> **What needs to be done**
Take the lines in the listing below from the line with "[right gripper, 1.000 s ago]" up to and including the line with "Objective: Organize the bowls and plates" and set them down exactly, skipping pictures and adding nothing.

☆ ☆ ☆ ☆ ☆

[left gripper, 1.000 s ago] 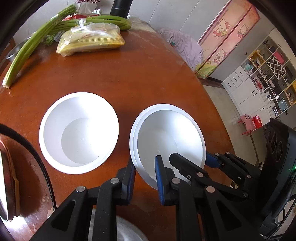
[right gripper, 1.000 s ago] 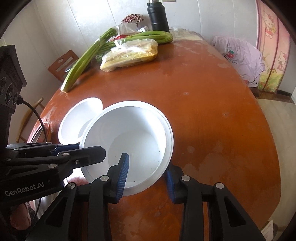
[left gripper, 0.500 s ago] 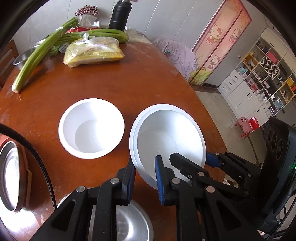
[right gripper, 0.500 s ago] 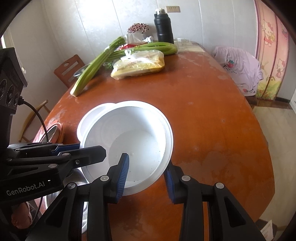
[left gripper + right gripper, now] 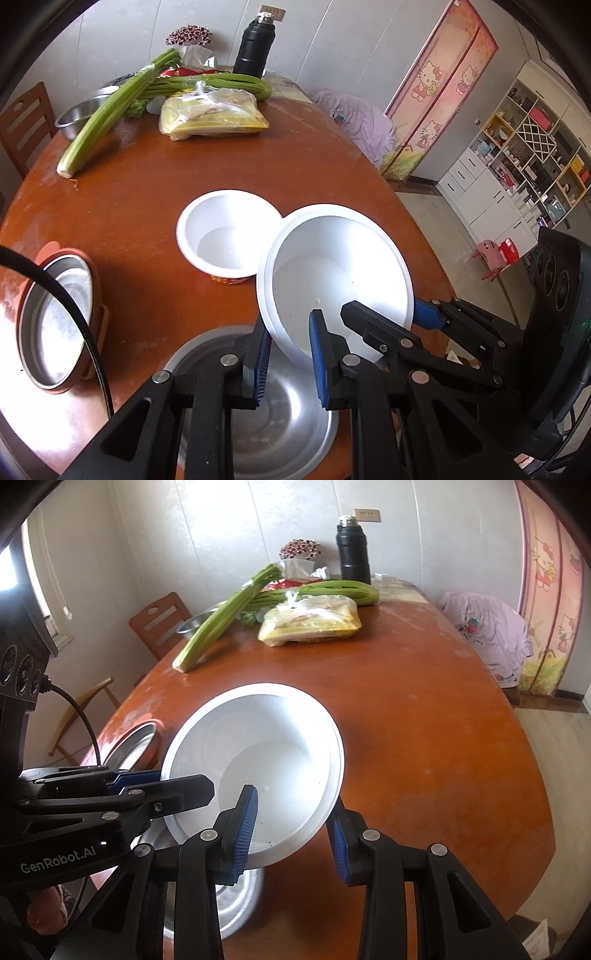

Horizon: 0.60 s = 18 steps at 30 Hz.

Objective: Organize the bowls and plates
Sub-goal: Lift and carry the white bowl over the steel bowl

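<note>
Both grippers pinch one white bowl [image 5: 334,273] by its near rim: the left gripper [image 5: 286,356] on its left edge, the right gripper [image 5: 291,829] opposite. This shared grip holds it tilted above the steel bowl [image 5: 280,413], probably for stacking.

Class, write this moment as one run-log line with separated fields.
left gripper: shut on big white bowl | right gripper: shut on its rim | bowl: tilted, off table | small white bowl: on table
</note>
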Each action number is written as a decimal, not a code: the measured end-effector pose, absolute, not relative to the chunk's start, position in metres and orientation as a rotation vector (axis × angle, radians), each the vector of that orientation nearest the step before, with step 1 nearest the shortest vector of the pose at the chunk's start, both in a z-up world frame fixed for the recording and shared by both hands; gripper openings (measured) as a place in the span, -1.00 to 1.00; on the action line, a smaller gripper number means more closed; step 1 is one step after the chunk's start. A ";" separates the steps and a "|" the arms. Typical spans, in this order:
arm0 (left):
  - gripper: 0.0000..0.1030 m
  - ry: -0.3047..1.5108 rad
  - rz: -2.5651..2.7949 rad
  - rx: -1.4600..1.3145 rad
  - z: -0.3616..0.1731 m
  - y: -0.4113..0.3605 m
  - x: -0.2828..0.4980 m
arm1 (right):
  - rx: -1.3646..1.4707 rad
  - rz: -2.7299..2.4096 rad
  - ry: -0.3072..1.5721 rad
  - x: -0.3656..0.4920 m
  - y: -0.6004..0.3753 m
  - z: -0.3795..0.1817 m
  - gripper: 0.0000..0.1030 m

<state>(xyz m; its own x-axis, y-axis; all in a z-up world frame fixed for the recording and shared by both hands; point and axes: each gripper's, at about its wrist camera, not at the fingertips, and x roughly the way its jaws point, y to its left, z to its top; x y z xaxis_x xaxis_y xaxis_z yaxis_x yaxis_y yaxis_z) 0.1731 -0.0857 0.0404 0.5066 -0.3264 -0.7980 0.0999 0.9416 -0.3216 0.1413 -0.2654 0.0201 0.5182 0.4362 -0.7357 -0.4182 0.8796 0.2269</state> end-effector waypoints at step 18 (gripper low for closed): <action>-0.62 0.981 -0.217 -0.273 0.043 -0.050 0.127 | -0.031 0.581 0.885 0.107 -0.227 0.022 -0.24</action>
<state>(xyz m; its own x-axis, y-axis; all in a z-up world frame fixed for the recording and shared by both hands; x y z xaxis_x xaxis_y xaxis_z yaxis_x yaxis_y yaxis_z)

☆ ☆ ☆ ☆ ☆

> **Reply**
[right gripper, 1.000 s ago] 
[left gripper, 0.500 s ago] 
[right gripper, 0.500 s ago] 
[left gripper + right gripper, now] 

Horizon: 0.60 s = 18 steps at 30 Hz.

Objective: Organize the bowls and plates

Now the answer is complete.